Saturday, Nov 10, 2012 – 10:00 a.m. – Noon Greece Town Hall
At 10:00 a.m. Dr. George Hamell will talk about the very early Aboriginals who preceded the Seneca Nation in our area and how the Mid-Woodland Period Iroquois and Algonquin came to Greece to hunt and fish during the spring through fall seasons. He will tell us of the archaeological sites on Cranberry Pond, Long Pond, the Genesee River, and the Vance farm just east of Mother of Sorrows. He will bring with him, for display artifacts found in these sites that are now housed in the Native American Collection at the Rochester Museum and Science Center.  Visitors may bring artifacts they have to him for identification.
At 11:00 a.m. Mohawk storyteller, Barbara Bethmann-Mahooty will share tribal stories of the Iroquois Nations, including Seneca Nation.
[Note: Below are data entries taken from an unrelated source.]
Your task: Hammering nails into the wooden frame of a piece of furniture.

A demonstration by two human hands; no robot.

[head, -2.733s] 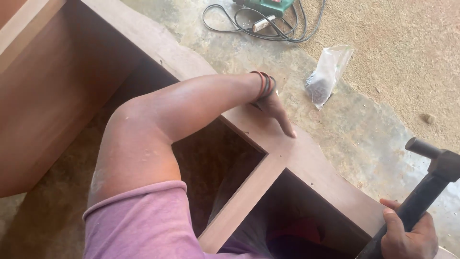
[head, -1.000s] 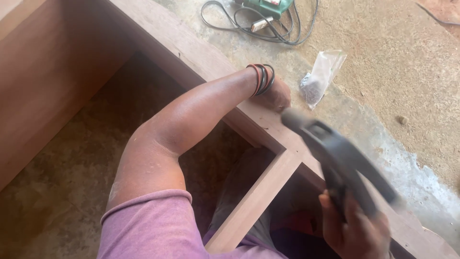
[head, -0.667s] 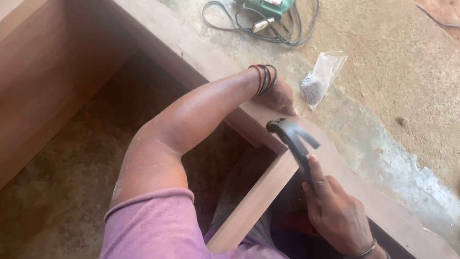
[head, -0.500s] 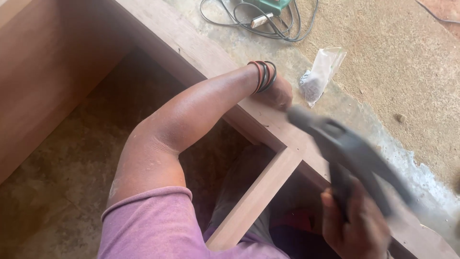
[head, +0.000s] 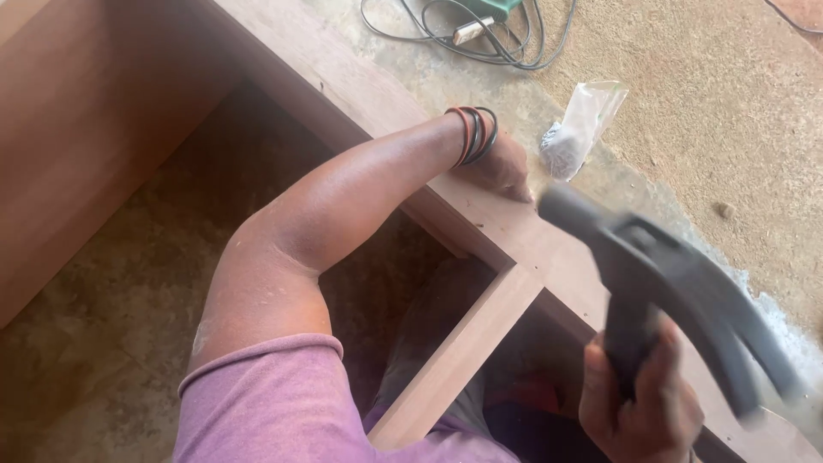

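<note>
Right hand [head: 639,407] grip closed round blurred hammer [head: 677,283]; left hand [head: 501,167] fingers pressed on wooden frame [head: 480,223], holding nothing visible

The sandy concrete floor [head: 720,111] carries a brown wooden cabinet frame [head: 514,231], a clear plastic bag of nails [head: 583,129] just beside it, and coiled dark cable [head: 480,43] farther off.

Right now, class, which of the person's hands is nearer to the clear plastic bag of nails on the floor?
Left. The left hand rests on the wooden frame just beside the plastic bag; the right hand grips the hammer lower down, well away from it.
</note>
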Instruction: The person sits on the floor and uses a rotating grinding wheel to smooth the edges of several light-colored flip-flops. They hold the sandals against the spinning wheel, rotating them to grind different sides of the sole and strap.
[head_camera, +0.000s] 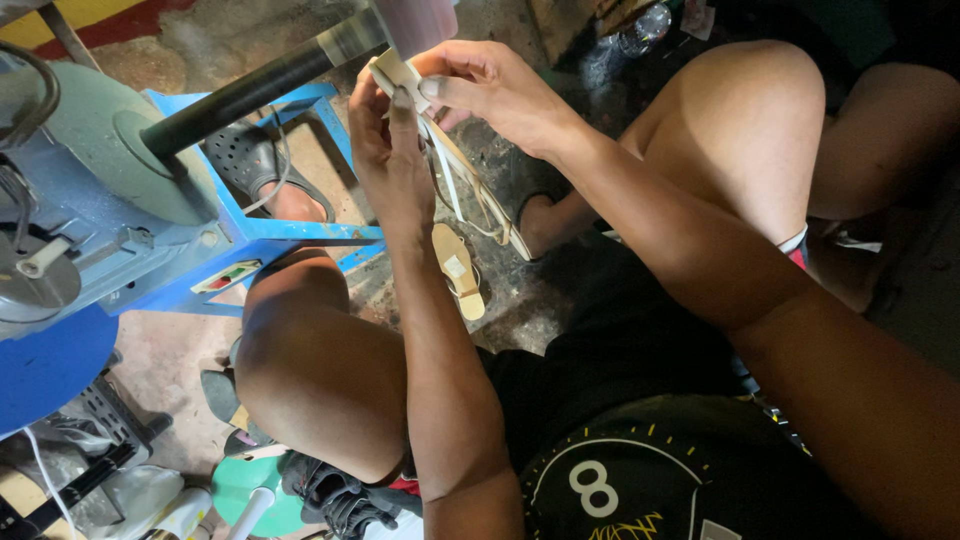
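Observation:
My left hand (385, 150) and my right hand (490, 85) both grip a pale tan sandal (470, 175) with thin white straps. Its upper end is pressed against the pinkish cylinder (415, 20) on the end of a black shaft (240, 95). The shaft comes out of a grey-blue motor machine (90, 180) at the left. The sandal hangs down and to the right from my fingers, its straps dangling loose. I sit with my knees apart below it.
A second tan sandal (458, 270) lies on the dirty floor between my legs. A blue metal frame (290, 225) holds the machine, with a foot in a dark slipper (255, 165) behind it. Black shoes (335, 495) and a green disc (245, 485) lie at the bottom left.

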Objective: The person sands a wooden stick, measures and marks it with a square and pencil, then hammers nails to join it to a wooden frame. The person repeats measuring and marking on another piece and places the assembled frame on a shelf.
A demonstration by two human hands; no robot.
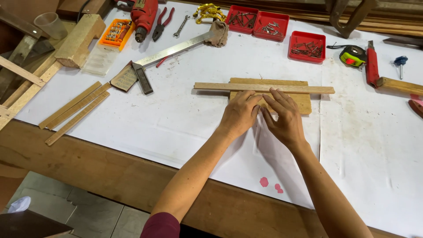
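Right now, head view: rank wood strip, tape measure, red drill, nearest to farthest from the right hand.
1. Wood strip: just past the right hand fingertips, lying across a board.
2. Tape measure: far right, beyond the strip.
3. Red drill: far left, top edge.

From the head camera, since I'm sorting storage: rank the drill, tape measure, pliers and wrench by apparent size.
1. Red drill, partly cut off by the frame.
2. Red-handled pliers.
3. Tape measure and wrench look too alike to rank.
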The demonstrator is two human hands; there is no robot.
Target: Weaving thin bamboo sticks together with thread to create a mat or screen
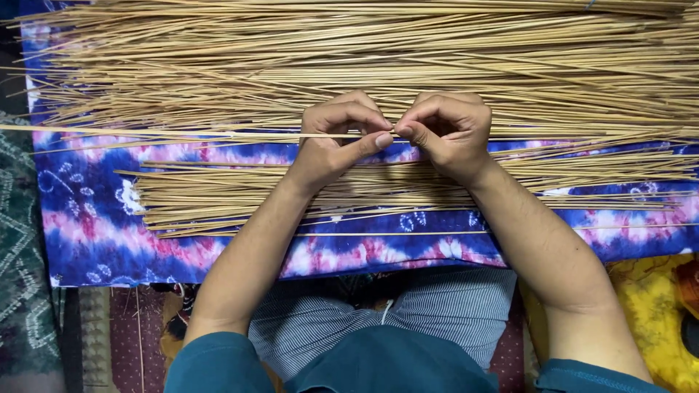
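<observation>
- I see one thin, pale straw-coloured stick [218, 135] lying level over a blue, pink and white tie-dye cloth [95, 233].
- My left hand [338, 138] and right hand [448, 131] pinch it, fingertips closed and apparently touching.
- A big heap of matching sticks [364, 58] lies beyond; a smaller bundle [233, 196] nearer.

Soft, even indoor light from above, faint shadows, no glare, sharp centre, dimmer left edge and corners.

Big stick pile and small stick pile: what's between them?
Head view: a strip of tie-dye cloth, crossed by the single stick pinched in the left hand and right hand.
</observation>
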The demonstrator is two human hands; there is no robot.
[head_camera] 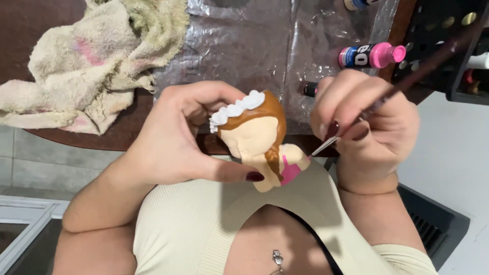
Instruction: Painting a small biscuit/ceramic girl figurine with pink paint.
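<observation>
Holding one small matte ceramic doll figurine (260, 140) with brown moulded hair, a cream unpainted face and a pink-painted bodice, the left hand (175, 137) is closed around it: thumb pressed along the lower side, fingers curled over the back of the head. The figurine sits at picture centre, tilted, its head toward 12 o'clock and its body toward 5 o'clock. One band of bumpy white flowers (237, 109) crowns the hair; one braid runs down toward the pink bodice.

The right hand (369, 130), at 3 o'clock of the figurine, is pinched shut on one slim paintbrush (402, 84) with a dark reddish handle and a silver metal ferrule; the handle slants toward 2 o'clock, and the tip meets the figurine's shoulder just beside the pink area. Nails on both hands are glossy dark red.

Surroundings, counted:
- One crumpled terry towel (91, 61), cream with faint pink stains, nubby texture, at 10 o'clock.
- One sheet of wrinkled clear plastic film (254, 46), shiny, at 12 o'clock, spread over a brown rounded tabletop (30, 20).
- One paint bottle (372, 56) lying on its side at 1 o'clock, smooth plastic, pink body and pink cap; a second bottle is only partly seen at the top edge.
- One black perforated rack (448, 35) at 2 o'clock.
- One ribbed cream knit top (204, 224) at 6 o'clock.
</observation>
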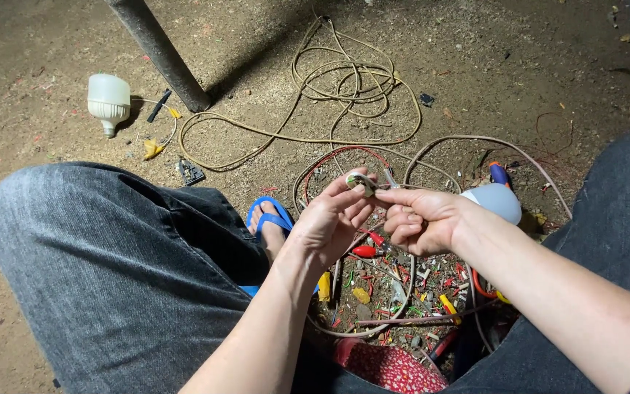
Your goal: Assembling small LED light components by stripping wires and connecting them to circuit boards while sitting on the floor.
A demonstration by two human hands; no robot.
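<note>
My left hand pinches a small round pale part between thumb and fingertips, held above the ground. My right hand sits just to its right, fingers curled, holding a thin wire or metal tip that meets the small part. Both hands hover over a pile of cut wire scraps and red and yellow bits lying between my legs.
A tangled tan cable and red-and-white wires lie on the dirt ahead. One white bulb rests far left, another behind my right wrist. A metal pole stands at top left. My foot wears a blue sandal.
</note>
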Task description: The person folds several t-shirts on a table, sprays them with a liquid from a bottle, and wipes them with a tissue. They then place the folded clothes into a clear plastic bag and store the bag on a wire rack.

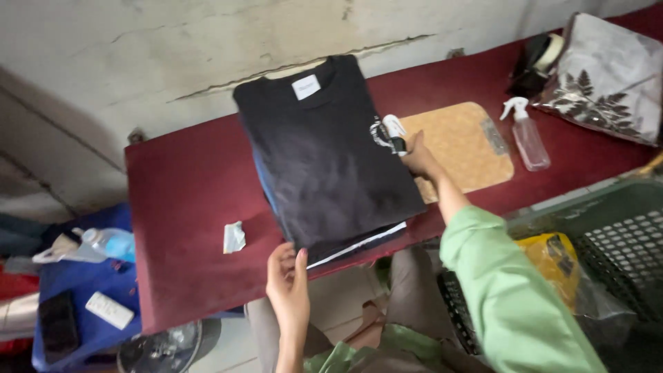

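Mid-fold, I'd say: folded black shirt (328,155) lies on red board (186,200), left hand (289,287) open w/ fingers at its near edge, right hand (418,157) gripping small white tool (395,131) at shirt's side; next likely needs squaring edges.

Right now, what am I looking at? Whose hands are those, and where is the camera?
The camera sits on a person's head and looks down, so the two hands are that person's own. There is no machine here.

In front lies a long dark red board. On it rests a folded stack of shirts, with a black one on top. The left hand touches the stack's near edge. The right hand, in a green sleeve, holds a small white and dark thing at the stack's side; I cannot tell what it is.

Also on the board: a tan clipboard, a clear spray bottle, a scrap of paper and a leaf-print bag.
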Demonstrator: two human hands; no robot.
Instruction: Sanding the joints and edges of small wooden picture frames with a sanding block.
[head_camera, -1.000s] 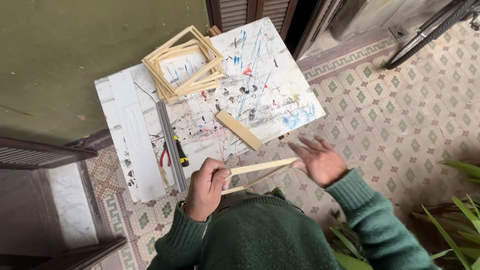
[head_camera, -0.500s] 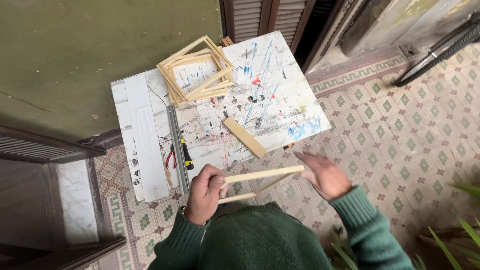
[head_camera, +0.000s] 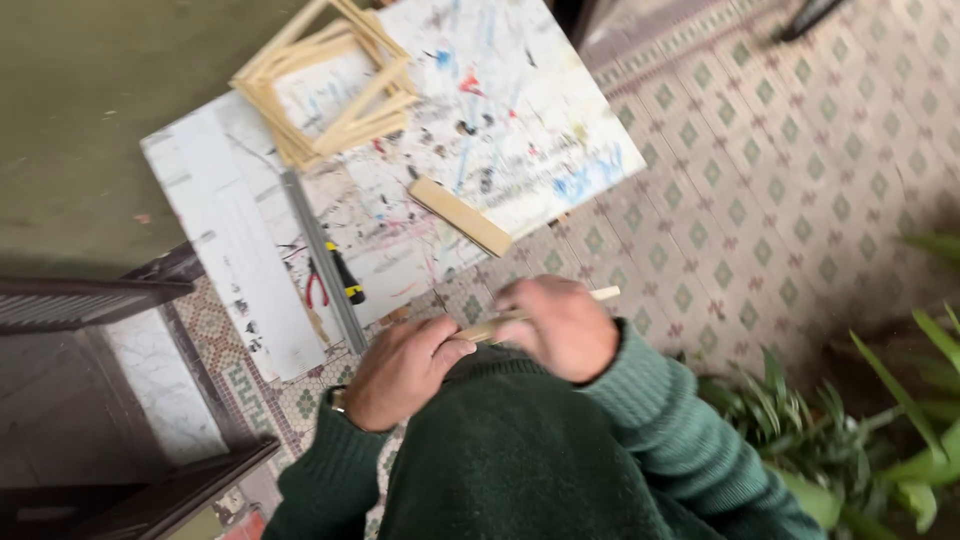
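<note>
Head camera looks down on a thin, pale wooden strip held level just above the person's green-sweatered chest, off the near edge of the paint-spattered white surface. The left hand is clenched on the strip's near end, thumb on top; the right hand is curled over its middle, covering most of it, so only the far tip shows past the knuckles. By its look the strip is light, stiff along its length yet slender enough to snap if bent hard, with a dry, unslippery face; a hold spread near both ends, or at the middle with fingers on the flat faces, would suit it best. A stack of similar wooden frames lies at the surface's far corner, a short flat wooden block nearer, and red-handled pliers beside a grey metal ruler. Half a second ago the right hand was open and apart from the strip's far end; now it has closed over the strip.
</note>
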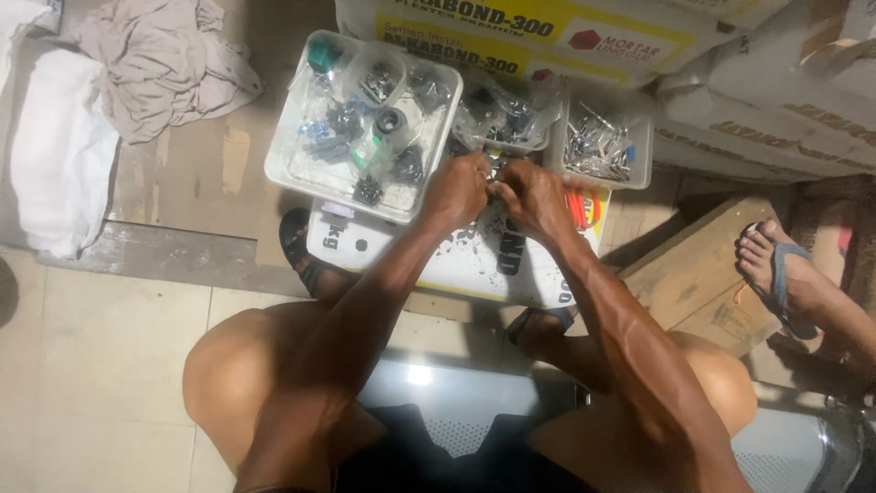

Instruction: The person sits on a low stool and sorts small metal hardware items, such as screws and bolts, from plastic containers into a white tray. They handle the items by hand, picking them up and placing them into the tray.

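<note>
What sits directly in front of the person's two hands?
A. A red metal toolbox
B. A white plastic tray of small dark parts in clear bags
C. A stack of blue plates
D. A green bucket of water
B: just beyond the left hand and right hand, which meet over a small item, lies the white plastic tray with bagged dark parts.
</note>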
On display will be a map of the hunting and fishing camps in Greece that we know existed, as well as artifacts from our Greece Museum.  Another display tells about the Iroquois Confederacy and more about each of the tribes and their people along with the type of headpiece each tribe wore. Chief Freeman Johnson, who lived in Greece, will be featured for his efforts to educate the community about his people and their traditions. He was largely responsible for the establishment of the historic site in Victor, Ganondagan.  Mr. Robert Dobson will display artifacts found on his family’s farm which is now Northgate Plaza. We will have for sale “A Brief History of Northgate Plaza,” showing many of the pictures Mr. Dobson loaned us of the farm and the history of his family.  Books from the Historical Society’s Reference Library will be available for perusing and some for purchase – both children’s books and adult’s.  Each child can take home a reproduction arrowhead.